One effective, although more permanent method of concealing the helmet was the use of camouflage paint. It is up to some debate exactly when this method began among German soldiers but by the time of the Normandy campaign it was widespread. In mid 1943 the German high command ordered that a three color camouflaged scheme of tan, green and brown be used in the painting of vehicles and other equipment. These same paints were used to camouflage helmets as well. While the high command did order specific color codes be used for consistency, the hues of tan, green, and brown can vary on original examples significantly. The mix of these tan, green, and brown colors were used by German troops at Normandy with such frequency that today collectors call almost any German helmet with a mix of these three colors “Normandy Camo”. It should be clear that while the use of these three colors for camouflaging helmets was common, there was never a directive from the German military high command to paint helmets in this manor. No officially sanctioned “Normandy camo” existed. The collector term, Normandy camo can still be justified to a large degree. Photos from the battle as well as surviving original example with Normandy providence would indicate this particular camo pattern was a favorite of Germans during the campaign. The mix of the three colors was certainly a good choice for Normandy as the countryside does exhibit those same colors. That being said with much of Western Europe’s terrain looking so similar this same pattern would see action in other battles as well. The camouflage paints used at Normandy do not confine themselves to distinct hues of tan, brown and green. Some helmets were painted with two colors or just one and sometimes with non-standard military paints that were probably locally sourced. Further complicating the matter, captured British, Soviet, French and Italian paints were all used to camouflage helmets at Normandy. The hue of these colors often deviate from the standard German military colors. The German soldiers who camouflaged their helmets were well aware of their surroundings and certainly were aware of what colors and patterns would blend into the terrain they would soon be fighting in. It is logical they would have chosen colored paint based the local area which would account for the variation.
This stamped sheet steel construction helmet retains much of its original Normand Camo paint but shows expected wear and use. The left side of the helmet features a Heer eagle decal which was painted over. The decal silhouette can be both seen and felt.
All three liner retaining pins are intact. The interior of the helmet still has the original M31 leather liner with all eight of it’s fingers intact. The liner is a bit dry and flaking in some areas but is in overall good solid condition and not stiff.
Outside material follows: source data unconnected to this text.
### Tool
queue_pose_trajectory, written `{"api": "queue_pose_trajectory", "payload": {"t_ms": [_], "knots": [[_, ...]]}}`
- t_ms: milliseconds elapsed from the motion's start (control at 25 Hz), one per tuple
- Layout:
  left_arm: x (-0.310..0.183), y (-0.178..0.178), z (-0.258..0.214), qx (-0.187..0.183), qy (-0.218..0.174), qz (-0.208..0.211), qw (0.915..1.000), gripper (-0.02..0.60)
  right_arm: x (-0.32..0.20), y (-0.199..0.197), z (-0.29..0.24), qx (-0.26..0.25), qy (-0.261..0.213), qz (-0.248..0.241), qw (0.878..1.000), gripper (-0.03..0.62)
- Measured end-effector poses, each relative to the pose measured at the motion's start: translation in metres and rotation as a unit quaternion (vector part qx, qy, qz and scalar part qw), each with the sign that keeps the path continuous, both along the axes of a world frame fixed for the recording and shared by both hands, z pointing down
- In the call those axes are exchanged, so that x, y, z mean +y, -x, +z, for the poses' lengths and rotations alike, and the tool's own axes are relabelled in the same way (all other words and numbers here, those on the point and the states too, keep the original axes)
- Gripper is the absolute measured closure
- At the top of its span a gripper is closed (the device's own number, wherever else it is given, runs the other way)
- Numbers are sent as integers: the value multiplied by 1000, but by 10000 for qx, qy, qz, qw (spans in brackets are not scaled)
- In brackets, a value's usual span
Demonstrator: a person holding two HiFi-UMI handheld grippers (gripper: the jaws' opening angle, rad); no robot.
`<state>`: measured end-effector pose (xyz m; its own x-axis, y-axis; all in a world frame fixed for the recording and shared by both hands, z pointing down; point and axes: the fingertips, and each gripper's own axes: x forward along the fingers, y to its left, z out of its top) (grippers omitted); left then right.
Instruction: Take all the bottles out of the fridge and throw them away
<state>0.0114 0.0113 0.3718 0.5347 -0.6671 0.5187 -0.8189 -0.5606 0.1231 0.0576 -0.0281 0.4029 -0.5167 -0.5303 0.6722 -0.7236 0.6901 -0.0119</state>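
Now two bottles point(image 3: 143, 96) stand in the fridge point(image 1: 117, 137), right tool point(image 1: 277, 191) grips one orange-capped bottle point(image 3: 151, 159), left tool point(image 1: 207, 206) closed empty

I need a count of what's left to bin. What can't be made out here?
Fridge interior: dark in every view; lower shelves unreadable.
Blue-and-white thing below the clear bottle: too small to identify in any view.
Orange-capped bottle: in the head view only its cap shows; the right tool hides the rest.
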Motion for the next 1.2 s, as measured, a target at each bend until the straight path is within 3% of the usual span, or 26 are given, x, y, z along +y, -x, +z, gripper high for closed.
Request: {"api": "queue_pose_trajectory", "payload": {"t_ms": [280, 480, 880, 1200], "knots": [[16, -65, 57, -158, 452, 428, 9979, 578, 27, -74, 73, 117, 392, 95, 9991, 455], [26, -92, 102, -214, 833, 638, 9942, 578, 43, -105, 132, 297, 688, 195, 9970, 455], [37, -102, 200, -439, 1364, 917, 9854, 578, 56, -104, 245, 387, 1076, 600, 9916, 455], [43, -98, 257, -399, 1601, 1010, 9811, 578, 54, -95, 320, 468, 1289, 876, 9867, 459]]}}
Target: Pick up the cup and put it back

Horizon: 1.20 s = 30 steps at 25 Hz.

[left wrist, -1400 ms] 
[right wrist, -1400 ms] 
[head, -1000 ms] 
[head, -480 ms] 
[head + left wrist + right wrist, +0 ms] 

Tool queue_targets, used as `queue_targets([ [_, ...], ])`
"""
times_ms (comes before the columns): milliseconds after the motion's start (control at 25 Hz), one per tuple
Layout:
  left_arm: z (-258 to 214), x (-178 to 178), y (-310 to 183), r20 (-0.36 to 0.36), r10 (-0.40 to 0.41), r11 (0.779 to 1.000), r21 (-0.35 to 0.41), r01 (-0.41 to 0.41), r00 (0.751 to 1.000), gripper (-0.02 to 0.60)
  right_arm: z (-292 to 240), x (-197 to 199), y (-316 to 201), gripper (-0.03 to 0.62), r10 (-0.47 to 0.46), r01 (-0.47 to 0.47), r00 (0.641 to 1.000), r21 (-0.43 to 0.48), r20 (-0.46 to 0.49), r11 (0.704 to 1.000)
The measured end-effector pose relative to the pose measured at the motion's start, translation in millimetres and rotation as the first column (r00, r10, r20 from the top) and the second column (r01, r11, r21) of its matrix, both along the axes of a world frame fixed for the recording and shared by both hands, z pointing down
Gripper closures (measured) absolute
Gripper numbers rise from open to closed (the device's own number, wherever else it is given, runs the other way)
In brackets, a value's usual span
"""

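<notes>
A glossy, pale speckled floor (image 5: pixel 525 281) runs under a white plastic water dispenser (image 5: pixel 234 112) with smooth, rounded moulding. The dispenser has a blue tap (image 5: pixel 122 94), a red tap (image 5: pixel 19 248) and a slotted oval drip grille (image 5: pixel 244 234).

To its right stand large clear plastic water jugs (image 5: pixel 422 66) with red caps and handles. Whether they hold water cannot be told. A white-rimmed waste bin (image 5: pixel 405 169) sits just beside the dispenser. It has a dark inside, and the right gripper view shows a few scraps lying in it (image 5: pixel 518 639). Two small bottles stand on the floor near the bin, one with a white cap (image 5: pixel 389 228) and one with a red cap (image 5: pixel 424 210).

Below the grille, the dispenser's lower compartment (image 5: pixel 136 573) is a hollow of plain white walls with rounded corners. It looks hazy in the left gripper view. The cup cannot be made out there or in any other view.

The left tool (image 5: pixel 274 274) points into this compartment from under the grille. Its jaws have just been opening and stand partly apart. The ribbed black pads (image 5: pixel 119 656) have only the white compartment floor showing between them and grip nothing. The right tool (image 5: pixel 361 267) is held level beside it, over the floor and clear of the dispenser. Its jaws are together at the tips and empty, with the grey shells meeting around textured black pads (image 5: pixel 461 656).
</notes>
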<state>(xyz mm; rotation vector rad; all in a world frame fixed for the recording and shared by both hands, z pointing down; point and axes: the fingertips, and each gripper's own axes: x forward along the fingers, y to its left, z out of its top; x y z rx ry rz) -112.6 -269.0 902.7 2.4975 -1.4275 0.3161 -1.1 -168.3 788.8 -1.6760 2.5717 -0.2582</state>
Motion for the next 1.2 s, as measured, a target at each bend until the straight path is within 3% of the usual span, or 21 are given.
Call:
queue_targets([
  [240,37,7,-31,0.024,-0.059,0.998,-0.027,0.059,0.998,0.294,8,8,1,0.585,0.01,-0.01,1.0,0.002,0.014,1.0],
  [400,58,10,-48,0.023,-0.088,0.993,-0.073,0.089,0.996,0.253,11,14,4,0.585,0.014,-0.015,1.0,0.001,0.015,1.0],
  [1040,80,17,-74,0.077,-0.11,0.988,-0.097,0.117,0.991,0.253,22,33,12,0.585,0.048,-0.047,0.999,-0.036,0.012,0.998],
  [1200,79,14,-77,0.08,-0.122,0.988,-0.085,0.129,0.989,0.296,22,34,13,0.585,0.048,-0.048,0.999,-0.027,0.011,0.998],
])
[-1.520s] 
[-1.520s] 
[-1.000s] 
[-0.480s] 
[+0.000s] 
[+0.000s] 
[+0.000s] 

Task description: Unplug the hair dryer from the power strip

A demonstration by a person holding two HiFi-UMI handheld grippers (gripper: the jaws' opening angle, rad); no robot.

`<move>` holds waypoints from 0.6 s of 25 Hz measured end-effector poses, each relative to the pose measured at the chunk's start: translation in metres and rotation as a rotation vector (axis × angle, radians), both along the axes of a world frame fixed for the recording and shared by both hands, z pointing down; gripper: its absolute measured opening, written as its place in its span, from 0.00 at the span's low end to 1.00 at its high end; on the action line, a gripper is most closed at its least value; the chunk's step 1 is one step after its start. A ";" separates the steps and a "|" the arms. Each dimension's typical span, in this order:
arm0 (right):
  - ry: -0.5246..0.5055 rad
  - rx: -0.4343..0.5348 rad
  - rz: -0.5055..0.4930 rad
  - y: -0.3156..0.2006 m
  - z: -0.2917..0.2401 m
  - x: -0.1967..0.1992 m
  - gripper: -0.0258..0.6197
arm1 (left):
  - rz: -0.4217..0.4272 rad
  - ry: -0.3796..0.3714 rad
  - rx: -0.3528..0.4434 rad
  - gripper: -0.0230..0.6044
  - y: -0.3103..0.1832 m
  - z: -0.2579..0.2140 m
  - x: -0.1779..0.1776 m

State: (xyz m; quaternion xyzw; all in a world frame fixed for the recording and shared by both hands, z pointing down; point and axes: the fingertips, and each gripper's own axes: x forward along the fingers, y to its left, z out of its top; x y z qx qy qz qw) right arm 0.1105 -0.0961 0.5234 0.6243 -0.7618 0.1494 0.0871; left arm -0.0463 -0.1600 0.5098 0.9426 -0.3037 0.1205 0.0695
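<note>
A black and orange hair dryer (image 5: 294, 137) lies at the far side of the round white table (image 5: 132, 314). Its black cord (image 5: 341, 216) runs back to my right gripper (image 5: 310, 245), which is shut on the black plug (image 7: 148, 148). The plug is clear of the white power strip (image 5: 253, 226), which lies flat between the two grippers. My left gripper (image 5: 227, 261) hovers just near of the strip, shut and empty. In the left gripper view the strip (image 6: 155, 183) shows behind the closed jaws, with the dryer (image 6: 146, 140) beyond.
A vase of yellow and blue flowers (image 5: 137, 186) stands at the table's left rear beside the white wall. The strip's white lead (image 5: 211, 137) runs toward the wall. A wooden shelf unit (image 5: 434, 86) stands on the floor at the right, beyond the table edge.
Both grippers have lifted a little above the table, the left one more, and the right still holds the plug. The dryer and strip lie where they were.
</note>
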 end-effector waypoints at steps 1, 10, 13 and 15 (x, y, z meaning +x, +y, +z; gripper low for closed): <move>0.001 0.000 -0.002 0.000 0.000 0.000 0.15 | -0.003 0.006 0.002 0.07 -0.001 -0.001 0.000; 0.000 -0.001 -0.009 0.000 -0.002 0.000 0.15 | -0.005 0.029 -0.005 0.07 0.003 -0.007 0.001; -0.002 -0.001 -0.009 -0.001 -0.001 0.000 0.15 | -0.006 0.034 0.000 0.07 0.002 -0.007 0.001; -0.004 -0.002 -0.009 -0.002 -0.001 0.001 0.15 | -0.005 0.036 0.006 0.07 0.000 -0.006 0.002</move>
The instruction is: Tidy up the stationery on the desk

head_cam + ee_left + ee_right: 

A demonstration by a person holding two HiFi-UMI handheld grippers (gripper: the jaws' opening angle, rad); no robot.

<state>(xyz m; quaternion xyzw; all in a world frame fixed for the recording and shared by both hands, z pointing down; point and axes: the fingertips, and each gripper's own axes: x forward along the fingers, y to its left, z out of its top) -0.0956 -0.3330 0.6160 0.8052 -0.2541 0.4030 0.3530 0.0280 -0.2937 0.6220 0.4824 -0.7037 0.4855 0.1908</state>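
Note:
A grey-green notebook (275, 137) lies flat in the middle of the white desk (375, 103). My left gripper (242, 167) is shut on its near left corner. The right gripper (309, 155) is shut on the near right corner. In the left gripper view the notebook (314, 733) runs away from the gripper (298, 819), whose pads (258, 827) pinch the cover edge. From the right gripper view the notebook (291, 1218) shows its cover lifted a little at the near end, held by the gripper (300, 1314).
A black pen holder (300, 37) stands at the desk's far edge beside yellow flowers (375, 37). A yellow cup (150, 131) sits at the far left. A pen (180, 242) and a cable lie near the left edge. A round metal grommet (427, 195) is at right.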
Original chinstrap is still present and nicely maker marked.
The reverse, interior, neck guard apron is batch number stamped, 147 and the interior, left side, apron has a stamped manufacturer’s code and size, ET 64 indicating that indicating it was manufactured by Eisenhuttenwerk AG, Thale Harz, Germany in size 64. Size 64 is a nice medium size that can accommodate liners from 56cm to 57cm or US 7 to 7 1/8. Size 64 shells are harder to find and are therefore more valuable to a collector.
Overall a stunning Normandy Camouflage M40 Trench Art Helmet offered in fantastic condition.
The first "modern" steel helmets were introduced by the French army in early 1915 and were shortly followed by the British army later that year. With plans on the drawing board, experimental helmets in the field, ("Gaede" helmet), and some captured French and British helmets the German army began tests for their own steel helmet at the Kummersdorf Proving Grounds in November, and in the field in December 1915. An acceptable pattern was developed and approved and production began at Eisen-und Hüttenwerke, AG Thale/Harz, (Iron and Foundry Works), in the spring of 1916.
These first modern M16 helmets evolved into the M18 helmets by the end of WWI. The M16 and M18 helmets remained in usage through-out the Weimar Reichswehr, (National Defence Force, Circa 1919-1933), era and on into the early years of the Third Reich until the development of the smaller, lighter M35 style helmet in June 1935.
In an effort to reduced construction time and labor costs minor modifications were introduced in March 1940 resulting in the M40 helmet. Further construction modifications were undertaken in August 1942 resulting in the M42 helmet.